Give the listing again, word for word.

○ ○ ○ ○ ○ ○ ○

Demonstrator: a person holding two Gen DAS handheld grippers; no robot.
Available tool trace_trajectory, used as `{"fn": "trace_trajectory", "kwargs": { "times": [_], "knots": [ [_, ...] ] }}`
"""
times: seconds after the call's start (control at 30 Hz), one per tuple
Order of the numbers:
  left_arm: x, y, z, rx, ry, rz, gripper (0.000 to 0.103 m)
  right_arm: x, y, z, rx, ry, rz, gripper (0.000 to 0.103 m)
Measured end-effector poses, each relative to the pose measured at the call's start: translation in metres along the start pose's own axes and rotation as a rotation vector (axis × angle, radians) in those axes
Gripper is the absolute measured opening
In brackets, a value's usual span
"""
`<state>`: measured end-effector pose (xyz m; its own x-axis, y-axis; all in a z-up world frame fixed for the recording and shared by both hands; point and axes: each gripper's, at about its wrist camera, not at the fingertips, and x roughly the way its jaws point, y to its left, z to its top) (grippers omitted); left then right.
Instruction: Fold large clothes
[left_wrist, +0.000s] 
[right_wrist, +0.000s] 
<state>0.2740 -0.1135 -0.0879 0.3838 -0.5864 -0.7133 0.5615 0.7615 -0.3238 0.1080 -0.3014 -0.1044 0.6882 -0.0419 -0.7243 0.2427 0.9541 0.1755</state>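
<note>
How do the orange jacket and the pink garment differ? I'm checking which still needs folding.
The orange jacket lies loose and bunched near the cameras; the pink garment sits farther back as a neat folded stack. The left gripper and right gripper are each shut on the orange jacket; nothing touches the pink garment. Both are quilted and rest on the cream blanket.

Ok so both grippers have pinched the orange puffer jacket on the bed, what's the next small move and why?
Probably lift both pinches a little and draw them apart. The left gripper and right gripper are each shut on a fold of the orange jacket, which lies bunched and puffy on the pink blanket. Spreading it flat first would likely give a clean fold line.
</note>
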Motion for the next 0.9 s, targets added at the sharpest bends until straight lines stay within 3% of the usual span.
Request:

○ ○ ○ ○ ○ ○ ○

Response to the task:
Demonstrator: a person holding two Gen DAS handheld grippers; no robot.
Available tool trace_trajectory, used as `{"fn": "trace_trajectory", "kwargs": { "times": [_], "knots": [ [_, ...] ] }}`
"""
times: seconds after the call's start (control at 30 Hz), one per tuple
Order of the numbers:
  left_arm: x, y, z, rx, ry, rz, gripper (0.000 to 0.103 m)
  right_arm: x, y, z, rx, ry, rz, gripper (0.000 to 0.103 m)
Measured end-effector poses, each relative to the pose measured at the call's start: translation in metres along the start pose's own axes and rotation as a rotation vector (axis × angle, radians) in those axes
Gripper is the absolute measured opening
In brackets, a value's usual span
"""
`<state>`: measured end-effector pose (xyz m; its own x-axis, y-axis; all in a z-up world frame fixed for the recording and shared by both hands; point and axes: each gripper's, at about its wrist camera, not at the fingertips, and x roughly the way its jaws point, y to its left, z to its top) (grippers omitted); left then right.
Instruction: Fold large clothes
[left_wrist, +0.000s] 
[right_wrist, +0.000s] 
<state>0.2740 -0.1135 -0.0879 0.3838 -0.5864 -0.7133 0.5615 0.7615 -0.3238 0.1080 -0.3014 -0.1044 0.6882 -0.0419 -0.7243 0.2427 0.9541 0.1755</state>
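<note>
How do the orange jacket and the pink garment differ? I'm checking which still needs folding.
The orange jacket lies loose and bunched near the cameras; the pink garment sits farther back as a neat folded stack. The left gripper and right gripper are each shut on the orange jacket; nothing touches the pink garment. Both are quilted and rest on the cream blanket.

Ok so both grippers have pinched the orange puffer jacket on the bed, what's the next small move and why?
Probably lift both pinches a little and draw them apart. The left gripper and right gripper are each shut on a fold of the orange jacket, which lies bunched and puffy on the pink blanket. Spreading it flat first would likely give a clean fold line.
</note>
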Motion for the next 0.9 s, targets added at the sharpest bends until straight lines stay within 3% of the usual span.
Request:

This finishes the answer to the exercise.